* **EXERCISE PROMPT**
Each line below from the one containing "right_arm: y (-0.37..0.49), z" through the one containing "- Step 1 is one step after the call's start" should be output exactly as it stands, and no other line should appear.

Excerpts from a dataset:
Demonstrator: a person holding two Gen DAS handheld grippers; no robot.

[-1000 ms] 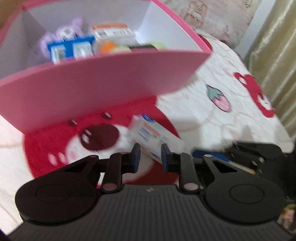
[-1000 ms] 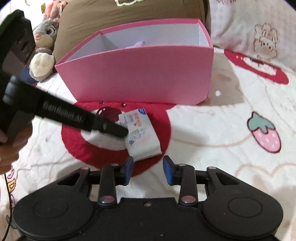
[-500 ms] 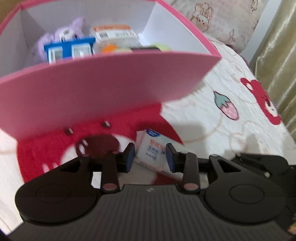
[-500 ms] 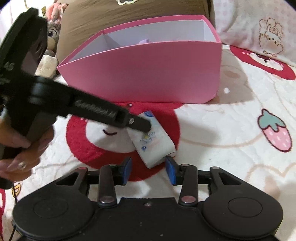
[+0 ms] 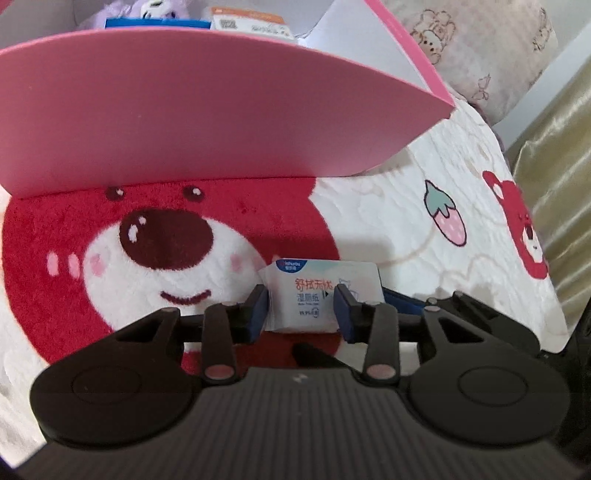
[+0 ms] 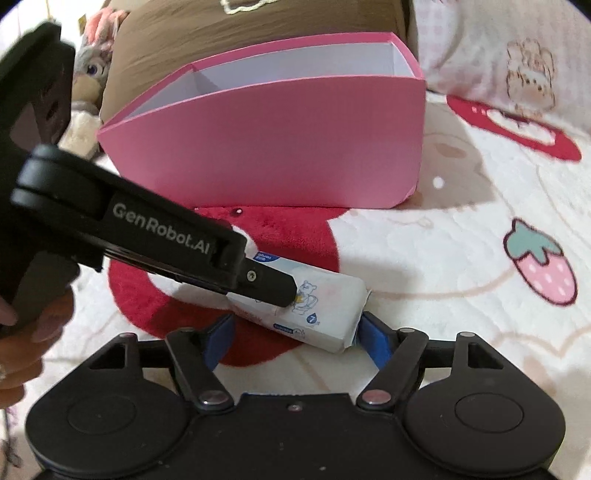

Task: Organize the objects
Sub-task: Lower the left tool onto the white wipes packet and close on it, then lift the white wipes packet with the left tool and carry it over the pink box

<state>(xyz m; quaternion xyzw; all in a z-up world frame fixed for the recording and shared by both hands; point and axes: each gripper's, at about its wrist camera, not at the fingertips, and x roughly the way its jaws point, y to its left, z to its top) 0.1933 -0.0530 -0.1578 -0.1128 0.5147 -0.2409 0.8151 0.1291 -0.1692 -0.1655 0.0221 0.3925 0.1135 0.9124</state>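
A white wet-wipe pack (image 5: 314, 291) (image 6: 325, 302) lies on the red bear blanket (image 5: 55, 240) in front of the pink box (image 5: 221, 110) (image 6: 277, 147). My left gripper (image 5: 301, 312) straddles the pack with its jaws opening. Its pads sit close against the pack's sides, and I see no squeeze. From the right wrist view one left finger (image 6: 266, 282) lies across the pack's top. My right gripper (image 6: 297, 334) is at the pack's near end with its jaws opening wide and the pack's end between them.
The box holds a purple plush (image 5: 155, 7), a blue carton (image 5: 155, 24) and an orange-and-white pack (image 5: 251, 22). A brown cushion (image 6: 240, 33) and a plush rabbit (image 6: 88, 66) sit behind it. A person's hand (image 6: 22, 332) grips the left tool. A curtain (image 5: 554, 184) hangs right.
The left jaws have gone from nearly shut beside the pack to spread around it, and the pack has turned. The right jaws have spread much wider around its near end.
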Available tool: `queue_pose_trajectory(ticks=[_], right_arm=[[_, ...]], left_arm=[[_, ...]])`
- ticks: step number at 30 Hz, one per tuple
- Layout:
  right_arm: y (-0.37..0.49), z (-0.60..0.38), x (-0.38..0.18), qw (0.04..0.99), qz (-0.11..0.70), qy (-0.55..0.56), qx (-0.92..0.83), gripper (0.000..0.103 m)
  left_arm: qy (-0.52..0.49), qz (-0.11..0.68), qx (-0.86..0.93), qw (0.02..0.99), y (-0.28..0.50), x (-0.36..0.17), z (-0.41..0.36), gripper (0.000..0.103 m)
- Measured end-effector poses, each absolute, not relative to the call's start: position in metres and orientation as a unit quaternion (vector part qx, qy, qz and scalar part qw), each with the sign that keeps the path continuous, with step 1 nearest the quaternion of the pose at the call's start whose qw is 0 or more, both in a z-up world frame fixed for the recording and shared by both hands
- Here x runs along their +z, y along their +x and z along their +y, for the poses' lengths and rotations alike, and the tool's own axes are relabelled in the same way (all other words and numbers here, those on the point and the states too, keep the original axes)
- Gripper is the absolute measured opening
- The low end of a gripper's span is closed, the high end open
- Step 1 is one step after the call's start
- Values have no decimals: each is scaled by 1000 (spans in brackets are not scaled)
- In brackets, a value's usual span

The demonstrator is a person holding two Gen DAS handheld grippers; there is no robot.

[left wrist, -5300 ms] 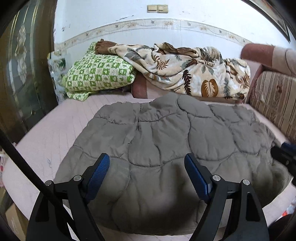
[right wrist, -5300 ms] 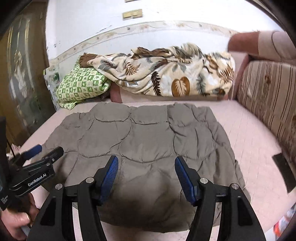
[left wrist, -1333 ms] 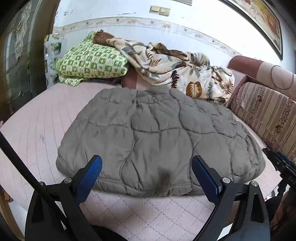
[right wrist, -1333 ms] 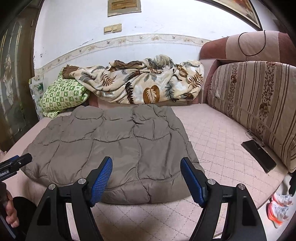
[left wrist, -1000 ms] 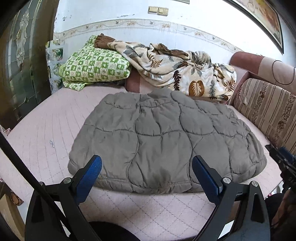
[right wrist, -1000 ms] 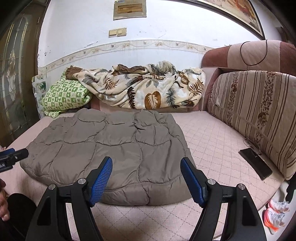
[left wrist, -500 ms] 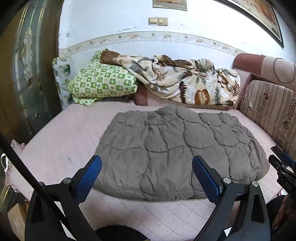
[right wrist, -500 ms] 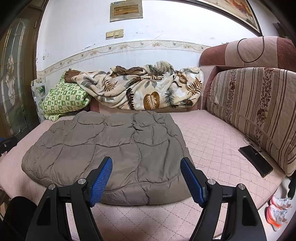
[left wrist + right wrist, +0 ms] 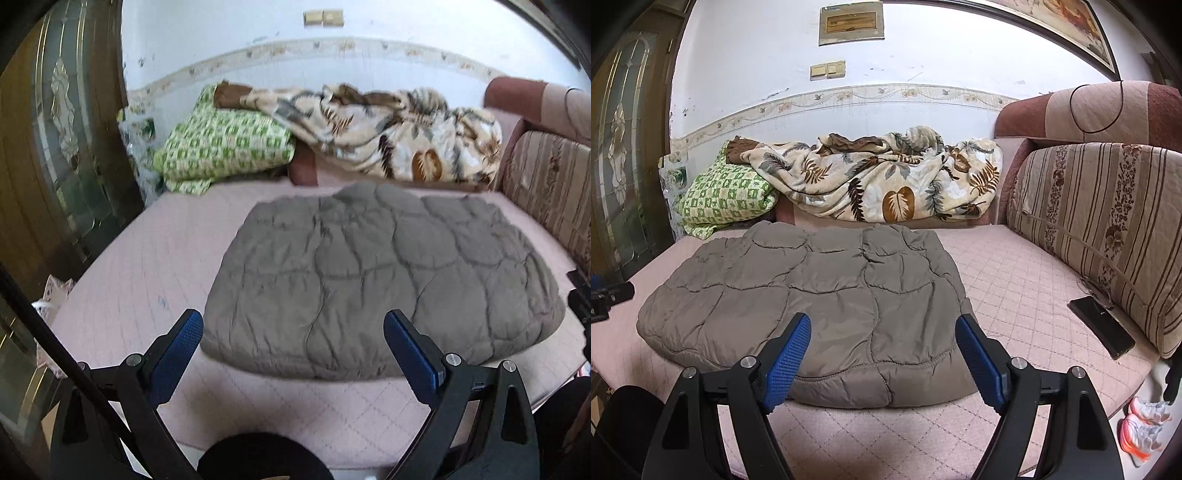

* **SOLUTION FOR THIS TASK**
  right_arm: y (-0.37..0.49), z (-0.60..0.38), x (-0.38..0.18), qw (0.04..0.99), qz (-0.11..0.70), qy (-0.55..0.56), qx (-0.92..0.83), gripper (0.000..0.103 m)
  left_arm: qy (-0.52..0.49), qz (-0.11..0.68), qx (-0.86..0.93), qw (0.02..0.99), y (-0.28..0.50), x (-0.36..0.17), z (-0.41..0.36), gripper (0.000..0.103 m)
- Measured end-effector poses, each absolute, not relative to the call's start: position in metres and orientation as a unit quaternion (vector part qx, qy, qz and scalar part qw), each with the sign that keeps the path continuous, with step 1 nearest the quaternion of the pose at the call's start whose qw is 0 or more, both in a z-up world frame fixed for the recording and shared by both hands
- Here x runs along their +z, y along their +x and z along their +y, for the poses' lengths and rotations alike, and the tool's own axes are relabelled in the same way (all other words and numbers here, those on the point and the states too, keep the original axes)
- Gripper is the absolute measured opening
- The low end of a gripper's span is closed, the high end open
- Step 1 is one step after the call's start

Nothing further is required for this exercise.